To be a bit more direct, this seems like it begs the question:
I really do not have this supposed difficulty of being unable to ask people whom I care about and who I am close enough to that they are willing to share personal details with me questions about how their life is really going.
This seems to conflate two different levels of abstraction:
Consider the possibility that if someone “mistakes” your supposed “question about their life” for a mere greeting, then that is not because these gosh-darn normie norms are getting in the way of Honesty™—but rather, it is because this person is not interested in baring their souls to you, and is using this very convenient and useful conversational norm to deflect your question by treating it as a mere greeting (or similar contentless conversational filler), making use of the plausible deniability the norm provides to avoid any awkwardness and the potential for loss of face on either side.
That does in fact seem like a person motivated not to disclose information, lying in a socially approved way in order not to disclose that information. I’m not sure how to characterize that, if not as getting in the way of honesty. Not just honesty between the two of us, but also between other pairs where one or the other party doesn’t know if they’re in the same position or not.
To be a bit more direct, this seems like it begs the question:
[snipped]
Not at all. I know perfectly well who the described people are, and who they are not, on a great deal of evidence other than whether I can ask them how they are and get an answer.
This seems to conflate two different levels of abstraction:
[snipped]
That does in fact seem like a person motivated not to disclose information, lying in a socially approved way in order not to disclose that information. I’m not sure how to characterize that, if not as getting in the way of honesty. Not just honesty between the two of us, but also between other pairs where one or the other party doesn’t know if they’re in the same position or not.
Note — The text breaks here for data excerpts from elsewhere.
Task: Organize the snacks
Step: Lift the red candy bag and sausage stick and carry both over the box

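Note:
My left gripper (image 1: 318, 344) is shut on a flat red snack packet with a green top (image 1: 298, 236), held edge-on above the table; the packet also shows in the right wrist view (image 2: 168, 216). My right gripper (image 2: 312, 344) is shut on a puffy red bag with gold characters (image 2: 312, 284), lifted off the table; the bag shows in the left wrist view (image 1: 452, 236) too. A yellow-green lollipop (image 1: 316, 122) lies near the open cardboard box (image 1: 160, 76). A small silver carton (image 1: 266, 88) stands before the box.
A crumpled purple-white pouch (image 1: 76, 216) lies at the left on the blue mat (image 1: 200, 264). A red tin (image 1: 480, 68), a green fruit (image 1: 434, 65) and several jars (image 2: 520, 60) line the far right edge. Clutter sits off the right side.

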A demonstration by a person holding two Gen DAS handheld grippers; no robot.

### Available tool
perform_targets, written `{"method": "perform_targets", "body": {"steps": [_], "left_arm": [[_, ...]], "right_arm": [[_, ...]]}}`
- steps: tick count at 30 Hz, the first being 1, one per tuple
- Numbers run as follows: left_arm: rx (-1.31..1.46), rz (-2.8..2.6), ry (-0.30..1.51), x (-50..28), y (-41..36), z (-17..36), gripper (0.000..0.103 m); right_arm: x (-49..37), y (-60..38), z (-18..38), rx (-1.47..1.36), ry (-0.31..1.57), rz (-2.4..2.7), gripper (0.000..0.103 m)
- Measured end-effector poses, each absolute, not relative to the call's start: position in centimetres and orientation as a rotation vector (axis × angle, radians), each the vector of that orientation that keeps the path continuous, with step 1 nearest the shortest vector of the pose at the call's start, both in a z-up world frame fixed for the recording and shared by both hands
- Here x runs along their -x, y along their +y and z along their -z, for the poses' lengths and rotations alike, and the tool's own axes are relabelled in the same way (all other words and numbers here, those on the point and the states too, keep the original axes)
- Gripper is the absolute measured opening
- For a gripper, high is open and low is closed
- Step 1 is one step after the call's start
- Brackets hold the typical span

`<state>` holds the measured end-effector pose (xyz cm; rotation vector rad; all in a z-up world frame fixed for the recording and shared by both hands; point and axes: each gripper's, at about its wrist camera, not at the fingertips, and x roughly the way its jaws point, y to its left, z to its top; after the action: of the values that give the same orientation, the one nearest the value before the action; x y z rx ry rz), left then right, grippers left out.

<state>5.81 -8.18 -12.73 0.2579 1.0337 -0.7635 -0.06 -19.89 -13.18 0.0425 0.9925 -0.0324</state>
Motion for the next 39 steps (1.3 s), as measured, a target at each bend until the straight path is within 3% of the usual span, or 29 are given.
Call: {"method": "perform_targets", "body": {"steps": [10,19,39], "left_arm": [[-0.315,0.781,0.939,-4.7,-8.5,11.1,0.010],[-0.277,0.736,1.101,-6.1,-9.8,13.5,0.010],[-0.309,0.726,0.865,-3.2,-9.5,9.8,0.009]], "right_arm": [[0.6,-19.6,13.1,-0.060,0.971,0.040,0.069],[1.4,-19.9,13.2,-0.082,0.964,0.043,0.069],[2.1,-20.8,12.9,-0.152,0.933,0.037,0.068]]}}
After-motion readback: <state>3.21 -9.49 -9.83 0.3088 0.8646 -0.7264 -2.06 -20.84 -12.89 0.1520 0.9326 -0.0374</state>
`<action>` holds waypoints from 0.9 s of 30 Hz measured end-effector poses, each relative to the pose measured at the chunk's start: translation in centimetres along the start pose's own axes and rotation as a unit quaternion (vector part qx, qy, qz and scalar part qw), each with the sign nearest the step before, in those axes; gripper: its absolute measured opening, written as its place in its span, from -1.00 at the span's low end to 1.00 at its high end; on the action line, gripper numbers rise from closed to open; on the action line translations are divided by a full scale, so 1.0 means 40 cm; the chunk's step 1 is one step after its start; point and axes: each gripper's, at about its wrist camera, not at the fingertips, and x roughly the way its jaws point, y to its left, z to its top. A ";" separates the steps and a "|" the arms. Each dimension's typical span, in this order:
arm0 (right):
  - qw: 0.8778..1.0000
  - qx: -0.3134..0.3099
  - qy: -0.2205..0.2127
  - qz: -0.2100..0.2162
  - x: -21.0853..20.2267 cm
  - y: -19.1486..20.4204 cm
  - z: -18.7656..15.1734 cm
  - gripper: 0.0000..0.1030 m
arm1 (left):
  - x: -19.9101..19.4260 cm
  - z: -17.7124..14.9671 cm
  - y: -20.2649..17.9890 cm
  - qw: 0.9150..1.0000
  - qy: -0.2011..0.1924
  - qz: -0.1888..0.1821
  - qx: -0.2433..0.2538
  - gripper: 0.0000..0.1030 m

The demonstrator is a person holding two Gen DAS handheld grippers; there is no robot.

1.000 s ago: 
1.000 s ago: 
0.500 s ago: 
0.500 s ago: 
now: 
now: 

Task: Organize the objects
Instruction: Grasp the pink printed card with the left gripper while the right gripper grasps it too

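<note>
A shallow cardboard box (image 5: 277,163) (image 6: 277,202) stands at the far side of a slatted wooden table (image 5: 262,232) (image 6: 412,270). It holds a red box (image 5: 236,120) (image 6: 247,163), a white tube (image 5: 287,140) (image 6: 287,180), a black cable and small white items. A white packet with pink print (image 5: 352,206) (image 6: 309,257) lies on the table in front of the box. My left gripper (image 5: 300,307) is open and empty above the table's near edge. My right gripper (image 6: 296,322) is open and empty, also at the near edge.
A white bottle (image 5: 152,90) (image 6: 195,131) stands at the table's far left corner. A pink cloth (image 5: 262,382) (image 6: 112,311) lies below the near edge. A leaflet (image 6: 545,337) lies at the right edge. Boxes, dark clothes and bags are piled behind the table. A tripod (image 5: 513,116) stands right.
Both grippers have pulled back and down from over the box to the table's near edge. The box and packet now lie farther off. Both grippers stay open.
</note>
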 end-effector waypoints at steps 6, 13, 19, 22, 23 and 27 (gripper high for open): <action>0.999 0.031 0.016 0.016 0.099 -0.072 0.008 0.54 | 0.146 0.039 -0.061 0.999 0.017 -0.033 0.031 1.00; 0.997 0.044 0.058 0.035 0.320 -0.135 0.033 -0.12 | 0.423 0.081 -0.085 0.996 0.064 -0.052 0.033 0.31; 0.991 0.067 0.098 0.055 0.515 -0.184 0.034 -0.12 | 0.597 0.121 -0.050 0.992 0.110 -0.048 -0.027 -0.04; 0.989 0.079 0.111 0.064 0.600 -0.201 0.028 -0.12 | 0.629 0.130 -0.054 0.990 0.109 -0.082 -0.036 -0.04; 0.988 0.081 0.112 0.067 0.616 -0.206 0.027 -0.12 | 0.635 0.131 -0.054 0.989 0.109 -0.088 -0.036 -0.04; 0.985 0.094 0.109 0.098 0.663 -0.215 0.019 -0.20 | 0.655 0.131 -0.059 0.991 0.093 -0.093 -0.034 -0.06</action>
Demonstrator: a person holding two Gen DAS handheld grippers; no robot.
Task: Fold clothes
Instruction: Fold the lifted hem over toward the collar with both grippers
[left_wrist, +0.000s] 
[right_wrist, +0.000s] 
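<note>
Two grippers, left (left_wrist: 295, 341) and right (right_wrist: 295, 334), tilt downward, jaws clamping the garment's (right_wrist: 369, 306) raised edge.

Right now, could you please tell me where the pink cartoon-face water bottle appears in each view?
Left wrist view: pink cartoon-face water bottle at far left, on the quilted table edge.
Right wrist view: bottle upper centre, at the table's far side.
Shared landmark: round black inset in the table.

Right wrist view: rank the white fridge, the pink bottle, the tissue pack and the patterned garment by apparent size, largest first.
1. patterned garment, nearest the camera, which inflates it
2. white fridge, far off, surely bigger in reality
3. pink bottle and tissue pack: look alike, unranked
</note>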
I would not characterize it as “getting in the way of honesty”. I would only make this characterization if both parties were fully willing to be “honest” (i.e., straightforwardly communicate using the literal meaning of words), but were impeded or outright prevented from doing so due to norms like this. Whereas in cases such as I describe, one party has no desire at all to cooperate with the other party (by truthfully answering the asked question); the norm, then, does not “get in the way of honesty”, but rather serves to enable the desired evasion. Once again: a norm (or, indeed, anything else) can only properly be said to be “getting in the way of honesty” if “honesty” is intended, but prevented. Where it is not intended, saying that the norm is “getting in the way” is misleading, at best.
It gets in the way of honesty in something like the way liars get in the way of communication, or spam gets in the way of email. Liars aren’t trying and failing to communicate the truth, but they’re making it harder for truthtellers to be believed. Spam emails aren’t trying to give me important information, but they’re making it more expensive for me to read important emails.
Also, remember that we’re actually still dealing with the aftermath of a minor discourse disaster in which I accidentally cast a scapegoating spell (I really am sorry, Duncan!) against a person when trying to vividly criticize a policy proposal. (You correctly noted that I was using words in a way that were going to predictably generate adverse side effects.) I think the total cost of things like this is way higher than you’re noticing, if you add up the additional interpretive labor burden, foregone discourse, and demon threads.
Not saying there’s an easy solution, or that we’re not getting important nice things from the status quo, but the costs of this situation really are quite high.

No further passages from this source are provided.